● Activity
For the data below, report the number of lines that contain the string "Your" and nothing else.

(Records from a data source)
● ● ●

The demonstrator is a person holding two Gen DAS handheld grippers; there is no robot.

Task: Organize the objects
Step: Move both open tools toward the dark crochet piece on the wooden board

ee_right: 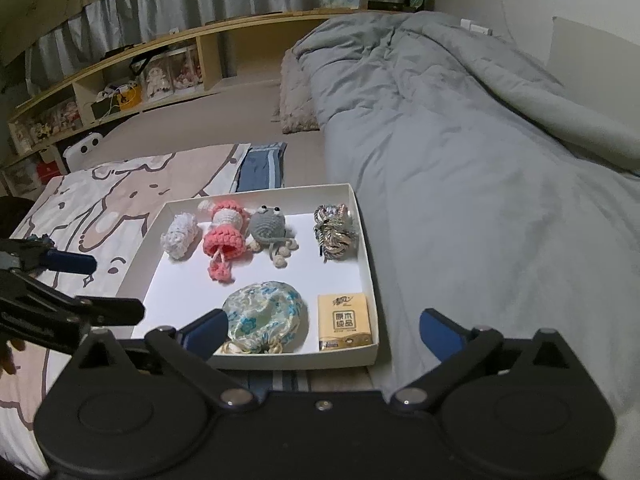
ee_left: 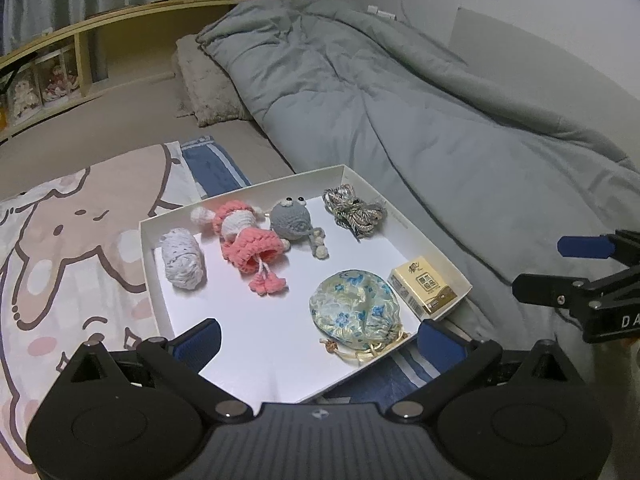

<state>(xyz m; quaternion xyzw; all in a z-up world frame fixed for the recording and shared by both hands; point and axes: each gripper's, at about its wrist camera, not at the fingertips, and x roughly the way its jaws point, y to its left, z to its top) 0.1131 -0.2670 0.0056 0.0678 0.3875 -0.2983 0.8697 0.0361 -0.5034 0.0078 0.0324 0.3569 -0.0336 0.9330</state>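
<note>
Both tongs empty and spread wide: left gripper (ee_left: 320, 340) poised above the tray's near edge, pads clear of everything; right gripper (ee_right: 324, 330) likewise apart, hanging over the tray's near-right corner, nothing between the pads. Tray (ee_right: 370, 264) a shallow white box on the bed, long axis running across the view, low walls on all four sides. Along the tray's far wall, left to right: white roll (ee_right: 180, 236), long axis slanting toward the far wall; pink doll (ee_right: 222, 236), head toward the far wall, feet toward the tray's middle; grey crab (ee_right: 268, 226), eyes at the far wall, legs trailing inward; cord bundle (ee_right: 334, 232) near the far-right corner, long axis running front to back. Along the tray's near wall: floral pouch (ee_right: 264, 318), drawstring neck against the near wall; tissue pack (ee_right: 346, 320) in the near-right corner, lying flat, long axis front to back, just beside the right wall. Bare white floor across the tray's middle and near-left part, with open gaps between most items; doll and crab touching. Left of the tray, a cartoon blanket (ee_right: 120, 200); right of it, a grey duvet (ee_right: 480, 200) lying close along the right wall; a blue striped cloth (ee_right: 262, 168) showing beyond the far wall and under the near edge.
</note>
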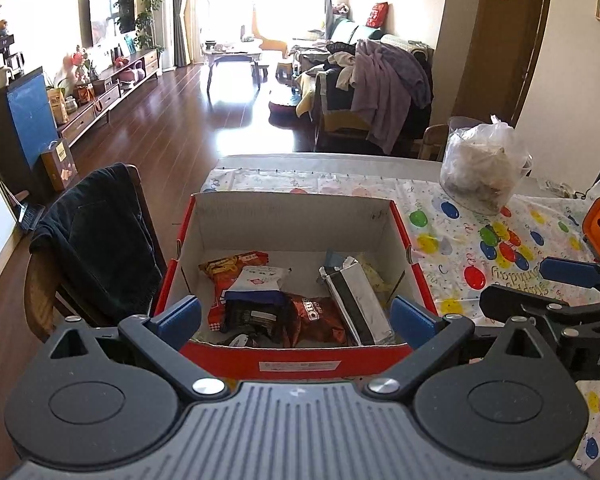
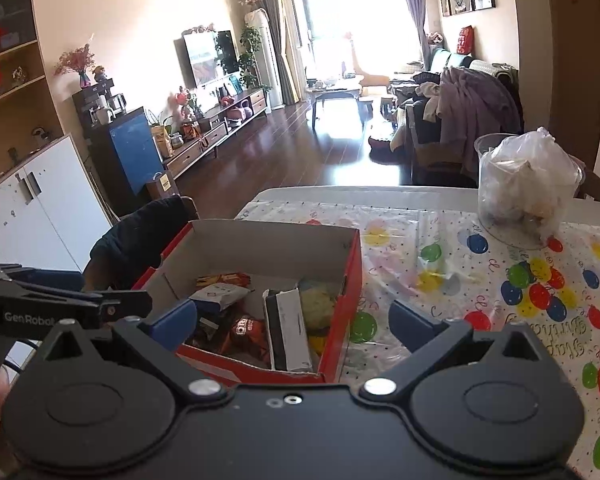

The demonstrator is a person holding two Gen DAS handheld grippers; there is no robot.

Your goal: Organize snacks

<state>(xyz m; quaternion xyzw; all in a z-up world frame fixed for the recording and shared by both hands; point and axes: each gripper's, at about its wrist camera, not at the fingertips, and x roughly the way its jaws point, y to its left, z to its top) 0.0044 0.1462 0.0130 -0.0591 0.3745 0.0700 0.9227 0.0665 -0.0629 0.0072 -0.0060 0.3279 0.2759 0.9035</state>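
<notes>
Snack packets piled in red box on table. Left gripper, right gripper hovering wide open, empty. Likely light, crinkly, slippery; best pinched at sealed edge.

The red cardboard box is open on top; snack packets crowd its floor. To its right the balloon tablecloth lies bare as far as the plastic-bagged container.
</notes>
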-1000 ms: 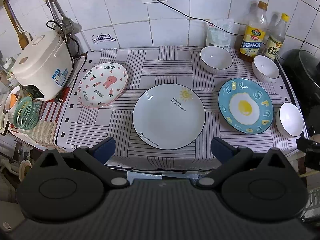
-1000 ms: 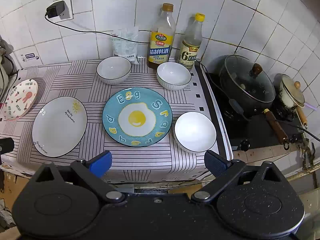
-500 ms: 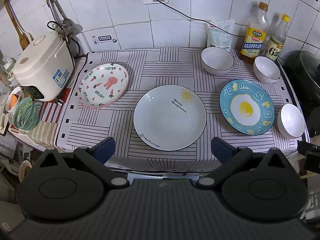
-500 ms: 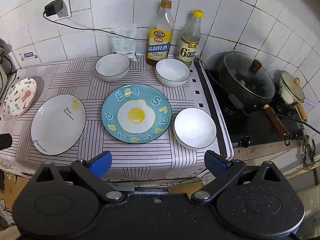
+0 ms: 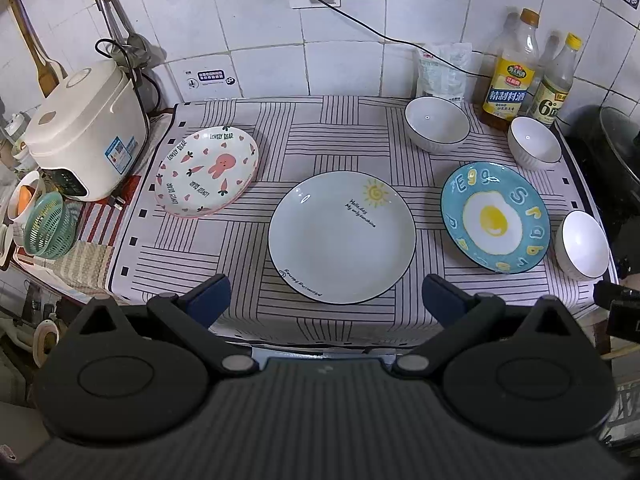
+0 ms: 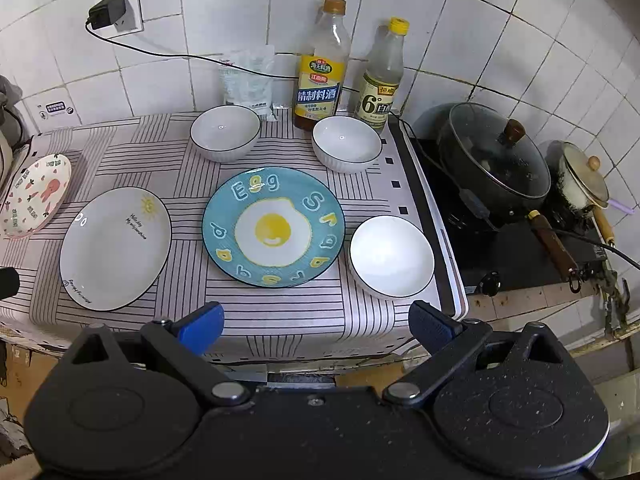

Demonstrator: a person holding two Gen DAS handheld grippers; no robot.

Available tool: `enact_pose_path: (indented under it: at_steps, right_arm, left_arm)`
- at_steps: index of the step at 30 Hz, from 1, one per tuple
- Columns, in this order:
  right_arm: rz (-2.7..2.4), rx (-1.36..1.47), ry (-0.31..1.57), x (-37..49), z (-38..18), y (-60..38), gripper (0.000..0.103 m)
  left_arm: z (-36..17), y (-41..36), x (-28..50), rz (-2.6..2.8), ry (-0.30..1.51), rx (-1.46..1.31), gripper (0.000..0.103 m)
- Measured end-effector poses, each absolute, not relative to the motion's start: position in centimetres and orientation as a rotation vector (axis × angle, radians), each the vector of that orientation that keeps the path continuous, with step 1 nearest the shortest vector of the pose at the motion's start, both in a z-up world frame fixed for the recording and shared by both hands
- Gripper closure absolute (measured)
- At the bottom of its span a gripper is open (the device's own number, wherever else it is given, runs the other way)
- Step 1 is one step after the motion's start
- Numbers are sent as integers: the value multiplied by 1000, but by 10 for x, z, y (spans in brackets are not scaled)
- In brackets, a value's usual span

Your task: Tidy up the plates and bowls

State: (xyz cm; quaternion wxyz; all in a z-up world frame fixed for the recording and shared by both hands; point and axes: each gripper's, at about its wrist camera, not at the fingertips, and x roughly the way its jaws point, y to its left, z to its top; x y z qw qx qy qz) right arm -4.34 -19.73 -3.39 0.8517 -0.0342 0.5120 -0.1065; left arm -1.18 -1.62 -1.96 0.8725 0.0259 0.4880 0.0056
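Note:
On the striped cloth lie a pink rabbit plate (image 5: pixel 208 171) at left, a white sun plate (image 5: pixel 341 237) in the middle and a blue egg plate (image 5: pixel 495 217) at right. Three white bowls stand around the egg plate: back left (image 6: pixel 225 132), back right (image 6: pixel 346 143) and front right (image 6: pixel 391 255). My left gripper (image 5: pixel 326 300) is open and empty, hovering before the white plate's near edge. My right gripper (image 6: pixel 316 328) is open and empty, in front of the counter between the egg plate (image 6: pixel 273 226) and the front bowl.
A rice cooker (image 5: pixel 86 130) and a green basket (image 5: pixel 50 226) stand at the left. Two bottles (image 6: pixel 320 68) and a white bag (image 6: pixel 248 80) line the tiled wall. A stove with a lidded black pot (image 6: pixel 494 160) and a small pot (image 6: pixel 582 182) is right of the counter.
Both grippers have drifted slightly closer to the counter; the dishes sit a little lower in each view. Nothing was touched or moved.

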Motion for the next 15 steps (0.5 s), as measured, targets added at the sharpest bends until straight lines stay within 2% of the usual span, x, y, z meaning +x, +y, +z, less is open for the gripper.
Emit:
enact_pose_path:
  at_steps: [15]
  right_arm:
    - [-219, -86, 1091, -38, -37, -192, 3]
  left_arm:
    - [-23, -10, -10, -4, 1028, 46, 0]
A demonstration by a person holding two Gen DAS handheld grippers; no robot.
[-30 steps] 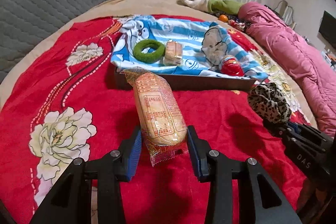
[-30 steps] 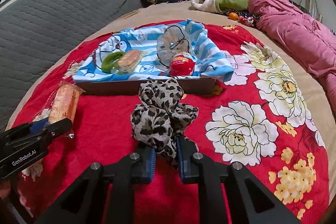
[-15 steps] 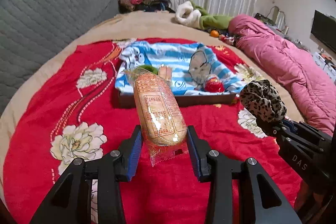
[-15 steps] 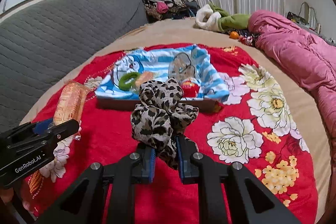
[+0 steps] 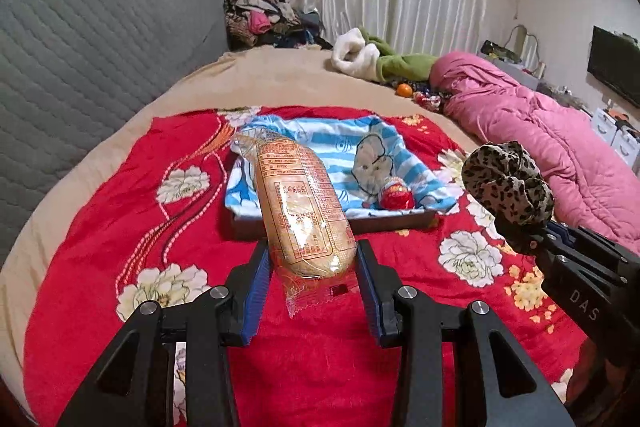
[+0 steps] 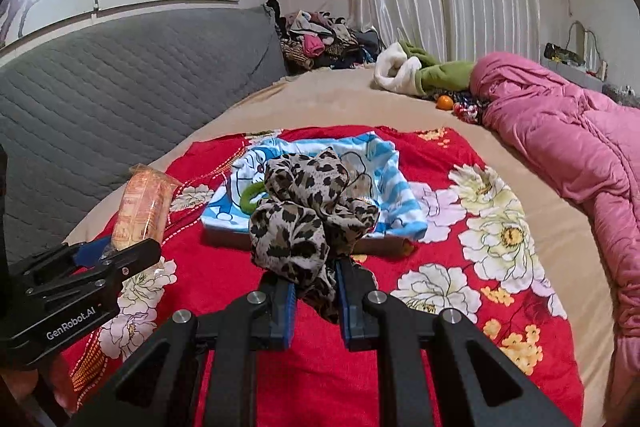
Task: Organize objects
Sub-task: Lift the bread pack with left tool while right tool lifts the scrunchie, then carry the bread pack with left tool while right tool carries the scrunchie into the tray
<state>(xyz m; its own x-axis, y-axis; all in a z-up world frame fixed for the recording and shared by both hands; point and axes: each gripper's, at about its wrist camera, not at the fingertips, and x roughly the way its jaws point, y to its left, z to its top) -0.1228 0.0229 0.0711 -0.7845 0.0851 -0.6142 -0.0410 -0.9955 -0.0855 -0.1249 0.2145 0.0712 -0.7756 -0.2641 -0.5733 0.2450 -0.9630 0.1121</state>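
Note:
My left gripper is shut on a long clear-wrapped snack packet, held in the air above the red flowered blanket. The right gripper is shut on a leopard-print scrunchie, also lifted. Each gripper shows in the other view: the right one with the scrunchie at the right edge, the left one with the packet at the left. Ahead lies a brown tray lined with a blue striped cartoon cloth. On it sit a red egg-shaped toy and a green ring, partly hidden.
A grey quilted headboard runs along the left. A pink duvet lies along the right side of the bed. White and green clothing, an orange fruit and a clothes pile sit at the far end.
Both grippers have risen with their loads, so the tray and blanket look farther and lower. The grips on the packet and the scrunchie are unchanged.

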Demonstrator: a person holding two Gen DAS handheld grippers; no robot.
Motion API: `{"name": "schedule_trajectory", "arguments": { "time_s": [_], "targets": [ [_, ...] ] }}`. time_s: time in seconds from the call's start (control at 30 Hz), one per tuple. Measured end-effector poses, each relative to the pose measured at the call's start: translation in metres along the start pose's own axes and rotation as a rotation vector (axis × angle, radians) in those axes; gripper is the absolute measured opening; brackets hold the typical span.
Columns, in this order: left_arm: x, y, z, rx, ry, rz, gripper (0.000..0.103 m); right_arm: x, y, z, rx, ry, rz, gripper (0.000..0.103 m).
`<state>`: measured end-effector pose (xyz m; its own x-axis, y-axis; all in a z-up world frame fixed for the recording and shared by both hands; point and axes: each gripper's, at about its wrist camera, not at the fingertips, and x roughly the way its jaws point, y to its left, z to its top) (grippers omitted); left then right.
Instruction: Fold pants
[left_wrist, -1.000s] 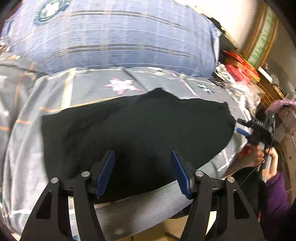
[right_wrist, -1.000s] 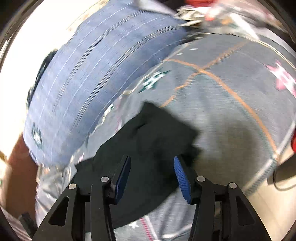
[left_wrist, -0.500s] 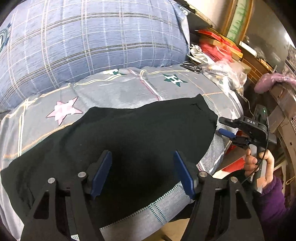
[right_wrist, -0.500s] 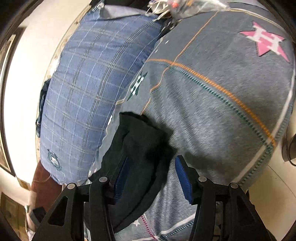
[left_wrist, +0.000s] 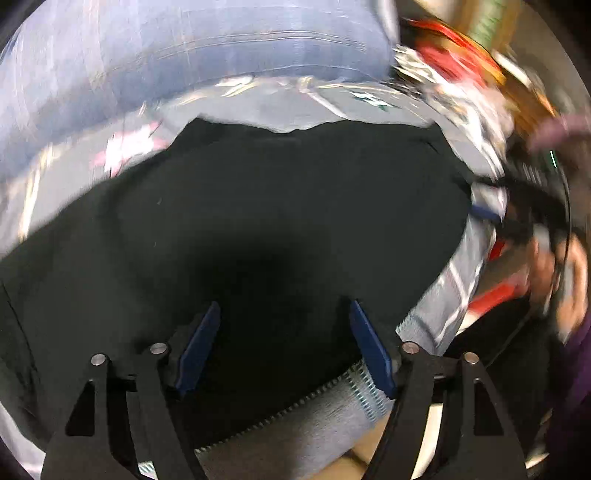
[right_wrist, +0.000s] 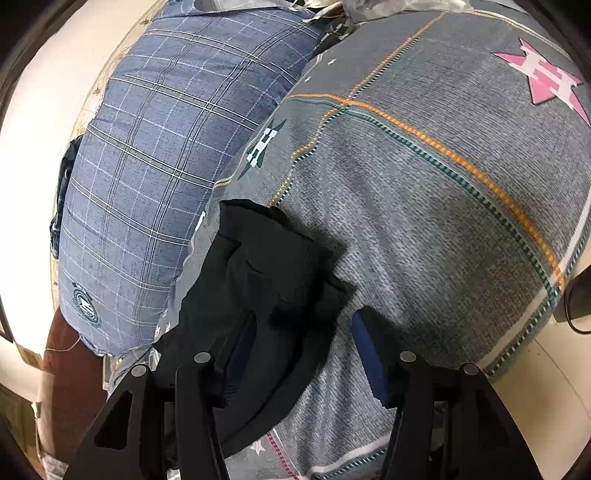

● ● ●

● Finished exercise
2